What to work on ::
Work through the data and report how many lines include the string "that", giving the number alone.

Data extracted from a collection
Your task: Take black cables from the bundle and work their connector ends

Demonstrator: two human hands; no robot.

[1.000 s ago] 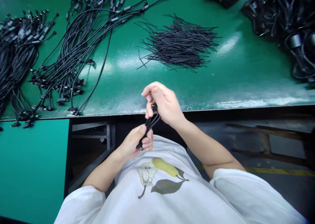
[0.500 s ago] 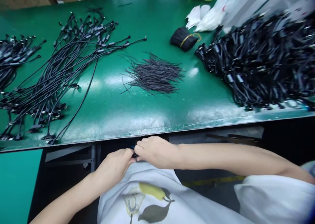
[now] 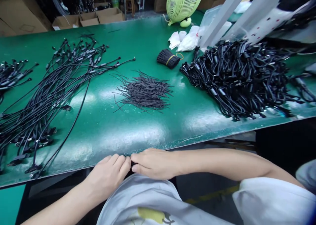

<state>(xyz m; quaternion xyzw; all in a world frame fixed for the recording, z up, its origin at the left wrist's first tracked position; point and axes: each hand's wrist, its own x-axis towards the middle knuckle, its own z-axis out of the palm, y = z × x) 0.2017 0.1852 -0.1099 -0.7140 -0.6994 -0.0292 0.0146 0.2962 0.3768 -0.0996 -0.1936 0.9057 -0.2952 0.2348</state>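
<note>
My left hand [image 3: 108,175] and my right hand [image 3: 153,164] meet fingertip to fingertip just below the front edge of the green table [image 3: 128,136], above my white shirt. Both have their fingers curled and pressed together. A sliver of something dark shows between them; what they hold is hidden. On the table beyond them lies a loose pile of thin black ties [image 3: 144,93]. A fan of straight black cables with connectors [image 3: 56,86] spreads at the left. A big tangled heap of black cables [image 3: 242,76] lies at the right.
A small banded bundle of black ties [image 3: 168,58] lies near white bags [image 3: 185,39]. A green desk fan [image 3: 182,2] stands at the far edge. Cardboard boxes [image 3: 89,17] sit behind the table. More cables [image 3: 12,73] lie at the far left.
My hands dropped from the table edge to my lap and closed together, hiding the folded black cable they held. My view lifted, showing the far side of the table.
</note>
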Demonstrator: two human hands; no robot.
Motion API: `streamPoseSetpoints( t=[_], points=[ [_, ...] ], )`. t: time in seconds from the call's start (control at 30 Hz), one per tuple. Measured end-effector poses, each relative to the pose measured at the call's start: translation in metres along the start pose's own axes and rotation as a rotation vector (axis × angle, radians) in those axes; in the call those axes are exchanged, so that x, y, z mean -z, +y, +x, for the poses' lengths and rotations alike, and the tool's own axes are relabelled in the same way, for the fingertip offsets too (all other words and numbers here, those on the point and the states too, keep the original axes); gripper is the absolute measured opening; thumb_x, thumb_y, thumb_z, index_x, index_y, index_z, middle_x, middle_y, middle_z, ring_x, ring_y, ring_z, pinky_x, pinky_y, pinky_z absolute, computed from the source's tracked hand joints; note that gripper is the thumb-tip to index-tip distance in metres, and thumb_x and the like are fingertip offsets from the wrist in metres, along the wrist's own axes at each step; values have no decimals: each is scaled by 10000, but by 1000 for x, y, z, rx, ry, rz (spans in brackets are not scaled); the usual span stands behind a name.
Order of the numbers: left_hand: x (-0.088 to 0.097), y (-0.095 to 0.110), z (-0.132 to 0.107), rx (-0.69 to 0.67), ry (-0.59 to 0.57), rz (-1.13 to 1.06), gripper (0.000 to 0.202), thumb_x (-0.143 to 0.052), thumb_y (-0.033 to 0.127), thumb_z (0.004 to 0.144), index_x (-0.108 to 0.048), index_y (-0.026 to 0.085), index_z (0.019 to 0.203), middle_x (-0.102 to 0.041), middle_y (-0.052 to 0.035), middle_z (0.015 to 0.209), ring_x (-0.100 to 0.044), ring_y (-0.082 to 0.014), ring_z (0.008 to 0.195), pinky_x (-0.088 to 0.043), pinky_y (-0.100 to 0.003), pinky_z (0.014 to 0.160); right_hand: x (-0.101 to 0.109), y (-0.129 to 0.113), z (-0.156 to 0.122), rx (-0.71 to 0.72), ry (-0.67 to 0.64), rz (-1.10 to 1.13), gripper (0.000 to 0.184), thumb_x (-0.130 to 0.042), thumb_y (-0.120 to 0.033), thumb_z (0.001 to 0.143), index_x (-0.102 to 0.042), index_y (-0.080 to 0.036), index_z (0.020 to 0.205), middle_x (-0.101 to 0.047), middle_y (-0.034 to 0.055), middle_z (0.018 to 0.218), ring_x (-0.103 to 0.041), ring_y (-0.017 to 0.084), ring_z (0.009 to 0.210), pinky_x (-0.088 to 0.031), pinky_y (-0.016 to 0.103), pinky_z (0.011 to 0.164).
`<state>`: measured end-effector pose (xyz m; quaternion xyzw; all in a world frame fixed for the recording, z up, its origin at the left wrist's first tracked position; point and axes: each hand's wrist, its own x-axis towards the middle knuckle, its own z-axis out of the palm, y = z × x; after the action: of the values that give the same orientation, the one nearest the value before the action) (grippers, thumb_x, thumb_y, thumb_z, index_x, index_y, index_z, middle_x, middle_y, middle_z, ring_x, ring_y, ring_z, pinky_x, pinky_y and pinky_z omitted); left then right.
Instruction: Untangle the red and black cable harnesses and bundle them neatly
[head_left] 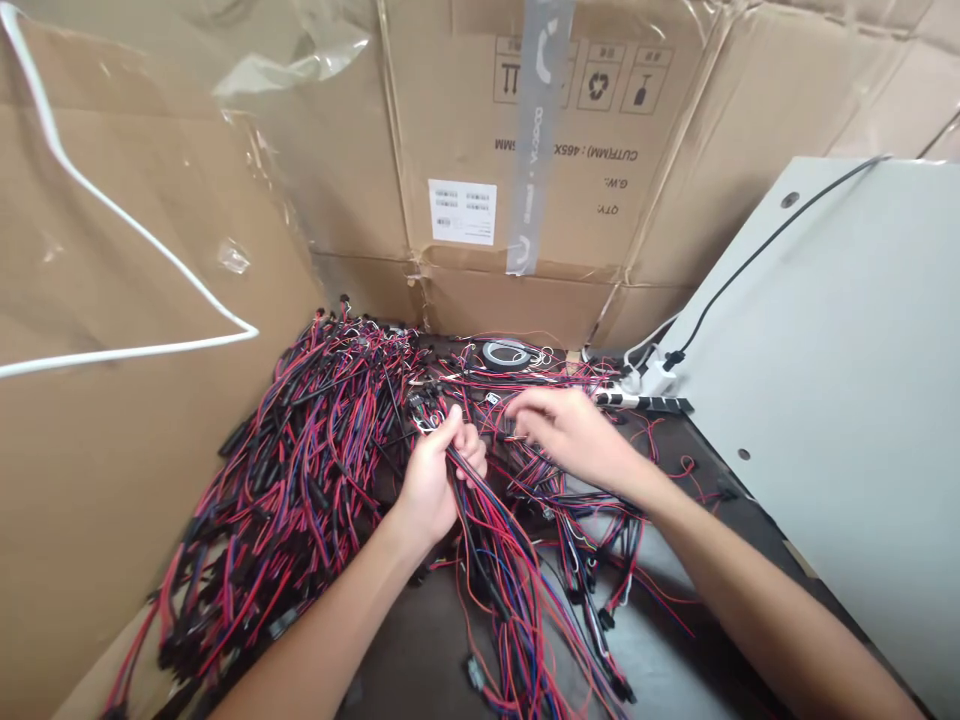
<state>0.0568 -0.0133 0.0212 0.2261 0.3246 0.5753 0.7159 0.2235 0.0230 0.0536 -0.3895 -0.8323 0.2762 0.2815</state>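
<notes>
Red-and-black wire harnesses (487, 560) clenched tight in left-hand fingers (465, 440); right-hand fingers (529, 410) part-curled on loose strands (499, 440), grip unclear; larger tangle (300, 470) left of fingers.

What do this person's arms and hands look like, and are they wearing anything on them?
The bare left hand and bare right hand have no gloves. The bare left forearm and bare right forearm show no sleeves, watch or bracelet.

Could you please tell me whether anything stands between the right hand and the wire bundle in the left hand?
Yes, loose red and black wires cross the gap between the right hand and the wire bundle in the left hand.
</notes>
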Motion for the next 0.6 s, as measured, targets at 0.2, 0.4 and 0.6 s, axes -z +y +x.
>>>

Your response ::
2